- Task objective:
Exact reproduction is needed for the lines from the one with "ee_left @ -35" to the end of the listing below, and for no other lines.

** Opening Information supplied block **

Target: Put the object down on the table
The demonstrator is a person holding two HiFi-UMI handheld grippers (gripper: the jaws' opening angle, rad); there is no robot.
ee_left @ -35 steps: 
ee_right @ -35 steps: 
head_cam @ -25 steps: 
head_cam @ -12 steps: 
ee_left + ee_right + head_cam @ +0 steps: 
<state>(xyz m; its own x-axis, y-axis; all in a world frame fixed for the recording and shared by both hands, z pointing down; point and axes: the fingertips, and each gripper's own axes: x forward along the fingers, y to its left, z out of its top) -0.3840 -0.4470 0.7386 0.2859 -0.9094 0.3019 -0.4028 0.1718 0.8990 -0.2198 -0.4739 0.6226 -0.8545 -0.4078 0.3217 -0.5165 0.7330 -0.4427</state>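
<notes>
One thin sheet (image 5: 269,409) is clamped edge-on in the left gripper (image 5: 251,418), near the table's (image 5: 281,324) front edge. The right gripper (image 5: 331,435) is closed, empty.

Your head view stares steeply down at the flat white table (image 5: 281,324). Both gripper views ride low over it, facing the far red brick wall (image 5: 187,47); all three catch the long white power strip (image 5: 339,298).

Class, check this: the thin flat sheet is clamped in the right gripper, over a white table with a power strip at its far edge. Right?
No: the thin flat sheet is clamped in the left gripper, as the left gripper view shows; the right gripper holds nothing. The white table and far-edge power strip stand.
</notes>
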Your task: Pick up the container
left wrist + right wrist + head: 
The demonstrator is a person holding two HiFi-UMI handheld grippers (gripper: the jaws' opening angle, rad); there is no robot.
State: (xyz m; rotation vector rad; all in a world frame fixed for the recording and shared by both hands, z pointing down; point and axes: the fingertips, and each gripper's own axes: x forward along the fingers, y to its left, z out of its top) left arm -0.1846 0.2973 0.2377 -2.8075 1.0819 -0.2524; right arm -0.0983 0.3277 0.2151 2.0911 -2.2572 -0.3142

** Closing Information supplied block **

- Answer box:
ee_left @ -35 steps: 
ee_right @ -35 steps: 
head_cam @ -25 steps: 
head_cam @ -12 steps: 
ee_left + ee_right + head_cam @ +0 steps: 
<state>(xyz m; its own x-axis, y-axis; all in a world frame fixed for the recording and shared by both hands, z pointing down; point and axes: the fingertips, and each gripper's own axes: x forward along the fingers, y to its left, z out of its top) -0.3840 -0.4470 0.7386 0.2859 -0.9094 0.3019 -0.4028 0.1718 0.8990 -0.2198 -0.4739 0.6226 -0.8545 -0.4078 0.3217 -0.5165 0.7330 -0.4427</state>
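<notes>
One thin sheet (image 5: 269,409) is clamped edge-on in the left gripper (image 5: 251,418), near the table's (image 5: 281,324) front edge. The right gripper (image 5: 331,435) is closed, empty.

Your head view stares steeply down at the flat white table (image 5: 281,324). Both gripper views ride low over it, facing the far red brick wall (image 5: 187,47); all three catch the long white power strip (image 5: 339,298).

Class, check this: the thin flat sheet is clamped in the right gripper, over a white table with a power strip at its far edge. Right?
No: the thin flat sheet is clamped in the left gripper, as the left gripper view shows; the right gripper holds nothing. The white table and far-edge power strip stand.
</notes>
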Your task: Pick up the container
left wrist + right wrist + head: 
The demonstrator is a person holding two HiFi-UMI handheld grippers (gripper: the jaws' opening angle, rad); there is no robot.
State: (xyz m; rotation vector rad; all in a world frame fixed for the recording and shared by both hands, z pointing down; point and axes: the fingertips, and each gripper's own axes: x forward along the fingers, y to its left, z out of its top) left arm -0.1846 0.2973 0.2377 -2.8075 1.0819 -0.2524; right arm -0.0983 0.3277 0.2151 2.0911 -2.2572 -0.3142

This output is finished.